13 maggio 2022 11:30

We are not even in the middle of 2022 and I can already say that this year is neither what I thought nor what I would have hoped for. Of course, covid-19 was not the “great disruptor” that was feared. Indeed, most governments have put an end to almost all measures against the virus, and most of us are now happily convinced that we have entered a post-pandemic era. We probably would have done it even without the Russian (re) invasion of Ukraine, but this has certainly contributed to changing the mentality and priorities of most Europeans. And if it is true that illiberalism has replaced Brexit as the main target of the EU, this target is more outside than inside the Union – Vladimir Putin’s Russia rather than Viktor Orbán’s Hungary, for not to mention Jarosław Kaczyński’s Poland.

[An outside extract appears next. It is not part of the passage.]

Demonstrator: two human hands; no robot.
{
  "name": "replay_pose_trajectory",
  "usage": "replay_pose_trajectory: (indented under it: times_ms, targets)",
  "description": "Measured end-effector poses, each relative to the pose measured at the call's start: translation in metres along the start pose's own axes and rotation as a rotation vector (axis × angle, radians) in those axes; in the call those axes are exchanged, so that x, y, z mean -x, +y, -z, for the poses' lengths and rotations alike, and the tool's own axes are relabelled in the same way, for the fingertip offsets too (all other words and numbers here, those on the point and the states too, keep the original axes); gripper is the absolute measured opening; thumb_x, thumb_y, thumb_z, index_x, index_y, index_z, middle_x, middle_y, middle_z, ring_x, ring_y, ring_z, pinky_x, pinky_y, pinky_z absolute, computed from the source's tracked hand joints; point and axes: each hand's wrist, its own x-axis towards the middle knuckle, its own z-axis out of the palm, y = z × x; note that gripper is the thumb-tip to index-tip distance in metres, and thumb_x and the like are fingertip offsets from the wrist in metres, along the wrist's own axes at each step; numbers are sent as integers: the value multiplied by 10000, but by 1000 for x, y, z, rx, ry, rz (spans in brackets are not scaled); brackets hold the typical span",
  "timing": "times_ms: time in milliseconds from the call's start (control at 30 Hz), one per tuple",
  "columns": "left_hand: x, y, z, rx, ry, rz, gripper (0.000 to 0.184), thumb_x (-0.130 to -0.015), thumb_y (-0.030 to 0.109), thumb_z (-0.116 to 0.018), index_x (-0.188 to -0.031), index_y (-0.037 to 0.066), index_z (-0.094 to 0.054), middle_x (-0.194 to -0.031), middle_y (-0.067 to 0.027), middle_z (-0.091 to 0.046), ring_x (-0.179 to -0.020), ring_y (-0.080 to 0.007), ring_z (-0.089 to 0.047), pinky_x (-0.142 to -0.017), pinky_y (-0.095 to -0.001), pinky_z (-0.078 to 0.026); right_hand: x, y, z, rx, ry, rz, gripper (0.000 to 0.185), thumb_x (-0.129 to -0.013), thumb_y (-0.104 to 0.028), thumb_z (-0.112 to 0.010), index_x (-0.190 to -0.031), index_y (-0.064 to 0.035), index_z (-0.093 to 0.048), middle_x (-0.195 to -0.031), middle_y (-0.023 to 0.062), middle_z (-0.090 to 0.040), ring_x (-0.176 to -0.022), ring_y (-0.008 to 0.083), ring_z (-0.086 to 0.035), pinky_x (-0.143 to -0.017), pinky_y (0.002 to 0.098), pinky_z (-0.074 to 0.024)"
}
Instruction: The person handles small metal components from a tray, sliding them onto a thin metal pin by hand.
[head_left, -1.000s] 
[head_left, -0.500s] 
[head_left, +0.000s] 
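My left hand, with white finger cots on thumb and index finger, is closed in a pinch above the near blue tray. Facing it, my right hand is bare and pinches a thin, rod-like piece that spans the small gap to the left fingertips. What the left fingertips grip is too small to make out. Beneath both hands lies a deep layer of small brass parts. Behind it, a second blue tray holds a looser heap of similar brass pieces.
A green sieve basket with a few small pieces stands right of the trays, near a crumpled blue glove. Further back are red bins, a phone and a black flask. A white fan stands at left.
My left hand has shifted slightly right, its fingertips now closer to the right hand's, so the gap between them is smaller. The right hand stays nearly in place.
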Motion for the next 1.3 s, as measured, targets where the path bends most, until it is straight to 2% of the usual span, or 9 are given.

The Russian (re) invasion of Ukraine is the fifth political crisis of the 21st century after 9/11, the great recession, the so-called refugee crisis and the covid-19 pandemic. That is to say a crisis almost every five years! The war in Ukraine has at least postponed a political assessment of the pandemic. It will probably be the most significant political crisis of all, perhaps matched only by that of 9/11.

He has already influenced some of the most important national elections in Europe, helping – ironically – both Viktor Orbán in Hungary and Emmanuel Macron in France. But if the former has achieved a large victory at home – in free but incorrect elections – he will be the latter to emerge as the main winner at the European level.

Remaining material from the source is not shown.